* _The problem_
Your task is to repeat all of the data exactly while excluding the pictures.

* _Supplied material_
Segment Open

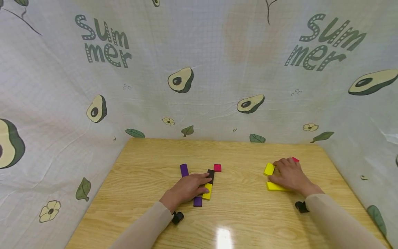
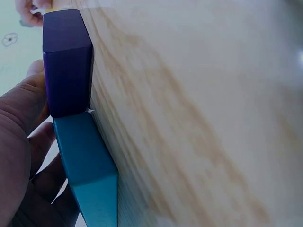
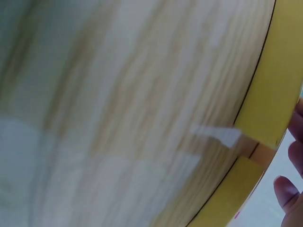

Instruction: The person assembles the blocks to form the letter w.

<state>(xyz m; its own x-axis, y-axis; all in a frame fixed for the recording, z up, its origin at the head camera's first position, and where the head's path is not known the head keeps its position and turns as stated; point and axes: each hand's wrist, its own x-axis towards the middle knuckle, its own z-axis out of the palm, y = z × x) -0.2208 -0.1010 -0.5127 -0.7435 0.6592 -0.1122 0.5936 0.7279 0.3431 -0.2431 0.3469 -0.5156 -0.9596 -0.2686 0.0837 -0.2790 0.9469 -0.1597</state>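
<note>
My left hand [image 1: 188, 186] lies low over several blocks, fingertips on a black block [image 1: 211, 176] and thumb on a short yellow block [image 1: 207, 192]. Purple blocks [image 1: 184, 169] [image 1: 197, 202] show beyond and below it. In the left wrist view a purple block [image 2: 68, 66] meets a teal block [image 2: 92, 175], which the hand hides from the head view. Over on the right, my right hand [image 1: 290, 175] has its index finger and thumb at opposite ends of a small yellow block [image 1: 269, 169]. A longer yellow block [image 1: 277, 187] lies under that hand, whose palm hides what is below.
A red block [image 1: 217, 168] sits just past the black one. Another red block [image 1: 295, 159] peeks out behind the right hand. The wooden table [image 1: 239, 214] is enclosed by a white cloth [image 1: 214, 114] printed with avocados at the back and sides.
</note>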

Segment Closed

* _Response_
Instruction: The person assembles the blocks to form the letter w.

<state>(xyz m; its own x-axis, y-axis; all in a frame fixed for the recording, z up, its origin at the head camera's first position, and where the head's path is not known the head keeps its position and turns as stated; point and axes: each hand's wrist, its own x-axis towards the middle knuckle, its own z-axis out of the palm, y = z × x) -0.2208 -0.1010 -0.5127 -0.7435 0.6592 -0.1122 0.5936 0.7279 0.3431 -0.2431 0.3469 -0.5156 -0.9596 -0.2686 0.0837 -0.2790 0.9469 -0.1597</state>
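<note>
My left hand [image 1: 188, 186] lies low over several blocks, fingertips on a black block [image 1: 211, 176] and thumb on a short yellow block [image 1: 207, 192]. Purple blocks [image 1: 184, 169] [image 1: 197, 202] show beyond and below it. In the left wrist view a purple block [image 2: 68, 66] meets a teal block [image 2: 92, 175], which the hand hides from the head view. Over on the right, my right hand [image 1: 290, 175] has its index finger and thumb at opposite ends of a small yellow block [image 1: 269, 169]. A longer yellow block [image 1: 277, 187] lies under that hand, whose palm hides what is below.
A red block [image 1: 217, 168] sits just past the black one. Another red block [image 1: 295, 159] peeks out behind the right hand. The wooden table [image 1: 239, 214] is enclosed by a white cloth [image 1: 214, 114] printed with avocados at the back and sides.
</note>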

That completes the output for this exercise.